◆ **What this task involves**: Among the records below, find the lines that contain "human" and copy each of them.

◆ **Supplied material**:

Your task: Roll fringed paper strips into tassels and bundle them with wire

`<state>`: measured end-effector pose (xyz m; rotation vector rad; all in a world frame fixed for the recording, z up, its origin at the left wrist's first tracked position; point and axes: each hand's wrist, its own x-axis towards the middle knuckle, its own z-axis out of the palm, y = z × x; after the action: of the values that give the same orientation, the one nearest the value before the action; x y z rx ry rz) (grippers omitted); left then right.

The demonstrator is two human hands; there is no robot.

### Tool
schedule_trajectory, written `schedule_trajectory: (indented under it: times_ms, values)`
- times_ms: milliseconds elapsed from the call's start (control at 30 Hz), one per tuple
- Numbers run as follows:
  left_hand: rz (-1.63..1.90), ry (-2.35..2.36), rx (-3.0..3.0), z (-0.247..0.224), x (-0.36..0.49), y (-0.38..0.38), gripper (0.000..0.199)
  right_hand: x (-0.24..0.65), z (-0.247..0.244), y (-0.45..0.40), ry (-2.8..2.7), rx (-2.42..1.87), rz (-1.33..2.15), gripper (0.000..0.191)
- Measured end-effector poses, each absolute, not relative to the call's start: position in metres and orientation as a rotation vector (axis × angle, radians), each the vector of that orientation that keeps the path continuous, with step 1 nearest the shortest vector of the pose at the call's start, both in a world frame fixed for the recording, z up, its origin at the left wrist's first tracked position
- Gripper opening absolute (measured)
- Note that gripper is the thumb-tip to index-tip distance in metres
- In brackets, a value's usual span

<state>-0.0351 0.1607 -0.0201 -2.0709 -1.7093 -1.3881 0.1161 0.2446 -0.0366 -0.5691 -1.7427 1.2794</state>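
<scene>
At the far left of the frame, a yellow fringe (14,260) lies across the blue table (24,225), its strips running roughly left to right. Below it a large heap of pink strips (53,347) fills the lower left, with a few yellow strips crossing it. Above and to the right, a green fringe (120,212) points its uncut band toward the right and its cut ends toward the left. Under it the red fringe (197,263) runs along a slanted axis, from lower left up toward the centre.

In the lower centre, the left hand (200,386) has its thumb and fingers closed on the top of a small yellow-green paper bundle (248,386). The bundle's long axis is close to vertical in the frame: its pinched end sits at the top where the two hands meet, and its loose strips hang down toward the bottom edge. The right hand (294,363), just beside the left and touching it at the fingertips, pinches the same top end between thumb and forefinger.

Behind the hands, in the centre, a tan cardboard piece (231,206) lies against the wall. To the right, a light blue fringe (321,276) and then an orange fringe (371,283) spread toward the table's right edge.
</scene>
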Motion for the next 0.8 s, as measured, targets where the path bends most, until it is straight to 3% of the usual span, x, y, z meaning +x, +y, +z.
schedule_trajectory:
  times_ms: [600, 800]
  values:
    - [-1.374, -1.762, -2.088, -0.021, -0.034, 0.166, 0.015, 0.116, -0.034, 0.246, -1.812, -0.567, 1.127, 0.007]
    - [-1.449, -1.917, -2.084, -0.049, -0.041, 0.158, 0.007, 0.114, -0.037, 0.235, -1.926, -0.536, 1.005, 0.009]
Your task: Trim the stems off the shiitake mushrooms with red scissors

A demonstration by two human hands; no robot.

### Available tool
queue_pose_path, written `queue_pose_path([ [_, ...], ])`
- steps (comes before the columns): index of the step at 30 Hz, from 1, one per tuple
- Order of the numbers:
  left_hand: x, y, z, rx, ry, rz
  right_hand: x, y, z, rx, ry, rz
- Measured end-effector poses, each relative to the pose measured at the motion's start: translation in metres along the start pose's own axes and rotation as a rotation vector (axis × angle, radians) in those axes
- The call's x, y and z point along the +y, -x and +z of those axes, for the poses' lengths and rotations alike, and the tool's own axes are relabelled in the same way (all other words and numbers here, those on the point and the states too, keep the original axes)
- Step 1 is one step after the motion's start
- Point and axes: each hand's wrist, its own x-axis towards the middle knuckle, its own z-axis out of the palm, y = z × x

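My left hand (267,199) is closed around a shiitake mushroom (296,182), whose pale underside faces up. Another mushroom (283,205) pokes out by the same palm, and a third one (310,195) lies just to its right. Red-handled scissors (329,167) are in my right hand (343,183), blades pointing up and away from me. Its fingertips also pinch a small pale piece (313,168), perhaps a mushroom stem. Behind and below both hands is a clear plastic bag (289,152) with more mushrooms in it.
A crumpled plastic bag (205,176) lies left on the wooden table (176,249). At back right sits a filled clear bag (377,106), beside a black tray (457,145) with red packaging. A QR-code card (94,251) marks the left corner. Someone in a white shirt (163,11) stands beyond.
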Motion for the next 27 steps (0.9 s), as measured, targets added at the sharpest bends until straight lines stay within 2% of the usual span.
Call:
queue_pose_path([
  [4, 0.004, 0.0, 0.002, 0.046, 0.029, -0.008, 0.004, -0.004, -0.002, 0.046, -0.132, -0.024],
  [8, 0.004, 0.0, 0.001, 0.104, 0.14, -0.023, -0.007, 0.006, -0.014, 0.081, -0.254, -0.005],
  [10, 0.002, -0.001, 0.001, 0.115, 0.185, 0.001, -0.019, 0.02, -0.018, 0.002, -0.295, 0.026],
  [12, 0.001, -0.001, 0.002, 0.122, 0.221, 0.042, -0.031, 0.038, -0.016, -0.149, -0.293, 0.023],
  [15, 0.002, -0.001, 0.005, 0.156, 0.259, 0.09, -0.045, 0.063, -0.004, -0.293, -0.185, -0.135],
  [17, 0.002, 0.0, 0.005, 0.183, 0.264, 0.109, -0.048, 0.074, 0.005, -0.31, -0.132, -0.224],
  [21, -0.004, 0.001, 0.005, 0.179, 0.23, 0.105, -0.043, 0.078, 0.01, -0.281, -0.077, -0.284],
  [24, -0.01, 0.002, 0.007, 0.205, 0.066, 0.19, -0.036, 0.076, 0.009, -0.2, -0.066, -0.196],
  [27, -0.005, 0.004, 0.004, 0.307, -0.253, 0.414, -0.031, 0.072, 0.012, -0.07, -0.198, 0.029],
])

◆ **Result of the task**:
The demonstrator is two human hands; there is no robot.
A demonstration by two human hands; no robot.

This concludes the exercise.